Implementation of the feature. (unit testing)
Every feature is a part of a system. Having the feature working in the system can sometimes unravel even more bugs. An Inter Process Communication bug or even wrong parameters between 2 features in a system can lead to another major bug missed while testing the feature alone. While the feature is not fully integrated in the whole system, we can’t be sure it works @ 100% so we make another tests. An example of this can be a system driver implementing the VLAN support. We know we can assing this feature per device physical port but never tried to set it on a virtual port, because virtual ports are different feature designed for routing protocols. If we only tested the feature on physical ports, we can’t be sure it works on virtual ports etc.
Dialog between systems.
The next step in feature testing is when we are happy how the system implements this new feature.
In most features, an interactive dialog between two systems is what actually the feature does. In the VLAN example I make often in this article, this would be the dialog between 2 ports on neighbouring systems:
So, there will also be the additional tests in a system setup between 2 or more systems. Those tests will include the protocol acceptance between them, the right encapsulation of the packets, control sums and their decoding, the timings, delays and many others that can’t be tested if one system or the feature alone is under test.
Some black box testing can be done also.

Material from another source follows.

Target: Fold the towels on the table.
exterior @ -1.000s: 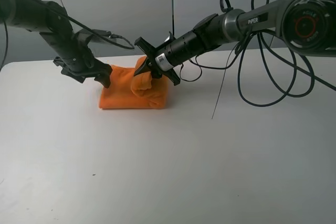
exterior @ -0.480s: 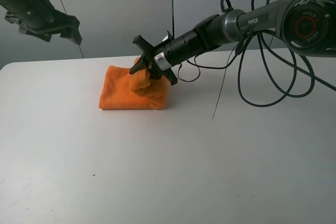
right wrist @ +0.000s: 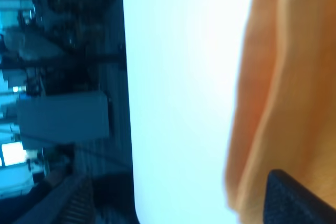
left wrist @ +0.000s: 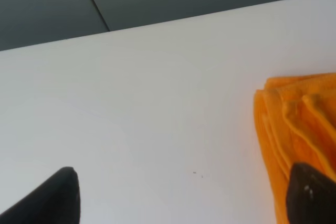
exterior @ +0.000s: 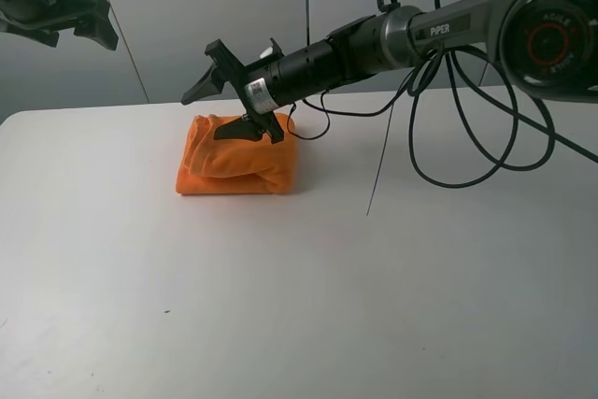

We can inject wrong dialog between the 2 systems and see how they behave. What time it takes to resume normal operations and possible security breaches if a dialog is broken and spoofed dialog is injected instead of the expected one.
Dialog with higher level features.
The same example as before. Imagine the newly implemented VLAN feature has to be tested to build an MSTP ring in a larger scale of 4 core switch units with one dozen more border/demarcation switch units outside the main ring. This example is one of the projects I work on often. The features we test are not as simple as the VLAN, but it takes big networks built in a lab and often new bugs pop up, so It really pays having a big system to test a basic feature. Test cases such as this last one takes lot of time to develop and the actual test can take also lot of time.
It is really important though.
Dialog with foreign or competitor systems. (compatibility)
One also very important test case, that also includes having much more expensive lab equipment. Imagine a ring with Cisco, 3Com, HP, Extreme networks and Telco systems core switches. All of them have implementation of Virtual LAN per port. You can make a simple test case for multi Vendor testing or even an MSTP ring, R-APS ring or MPLS mesh. It takes time to develop and additional knowledge of the competition’s equipment.
MOST if not ALL of the QA labs have such test cases. Your management team should be aware of the trends in the other brands and will probably have some units in the lab for compatibility tests.